L’impresa familiare, inoltre, è un istituto ben diverso rispetto all’impresa coniugale, detta anche cogestita. Quest’ultima è, infatti, un’azienda condotta da entrambi i coniugi, i quali assumono ambedue la qualifica di imprenditori, prendono insieme le decisioni inerenti l’impresa e partecipano nella stessa misura agli utili e alle perdite dell’azienda, e quindi, sono entrambi passibili di fallimento.

In parte diversa è la disciplina fiscale dell’impresa familiare: come spesso accade il fisco richiede dei requisiti maggiori rispetto alla norma civilistica.

Così il lavoro del collaboratore all’interno dell’azienda deve essere non solo continuativo, come richiede il Codice civile, ma anche prevalente. Questo significa che l’attività di collaboratore nell’impresa familiare deve prevalere su qualsiasi altra attività lavorativa. Quindi non possono essere collaboratori coloro che svolgono in modo continuativo attività di lavoro dipendente, autonomo o d‘impresa, mentre possono esserlo i pensionati.

Altra restrizione prevista dalla normativa fiscale è che il lavoro dei collaboratori deve essere prestato nell’impresa familiare: non ha valore ai fini fiscali il lavoro prestato nella famiglia.

Anche secondo le norme fiscali, come per quelle civilistiche, la partecipazione al reddito deve essere proporzionale alla qualità e alla quantità del lavoro prestato nell’impresa dal collaboratore, ma il fisco aggiunge che le quote spettanti a tutti i collaboratori non possono in ogni caso superare, ai fini fiscali, il 49% degli utili conseguiti dall’impresa. Ovvero almeno il 51% di tale reddito deve restare assegnato all’imprenditore.
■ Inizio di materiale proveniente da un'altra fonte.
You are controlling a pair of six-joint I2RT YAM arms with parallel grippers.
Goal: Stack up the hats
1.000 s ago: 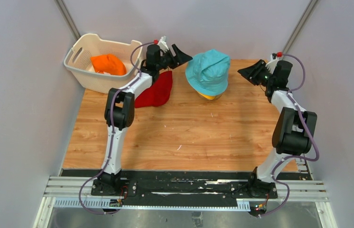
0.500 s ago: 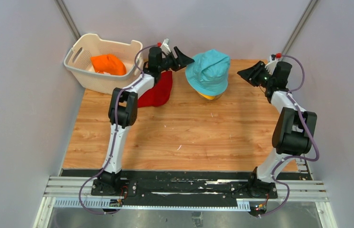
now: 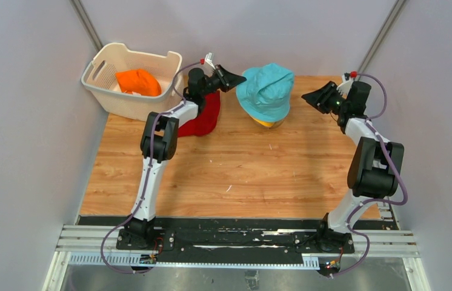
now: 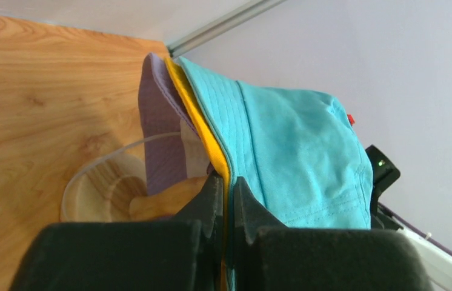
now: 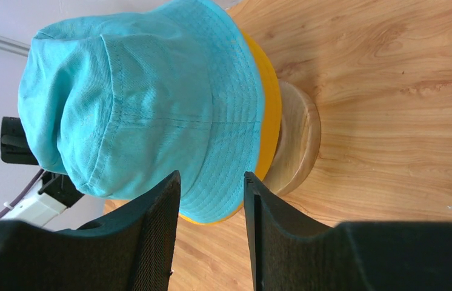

Mentre l’unico responsabile delle perdite, come prevede anche la normativa civilistica, è il titolare dell’impresa familiare.

Infine va ricordato che condizione essenziale per assegnare il reddito d’impresa ai familiari è che prima dell’inizio del periodo d’imposta sia stipulato un atto pubblico o una scrittura privata autenticata da cui risulti il nome di tutti i collaboratori, firmato da questi ultimi e dall’imprenditore.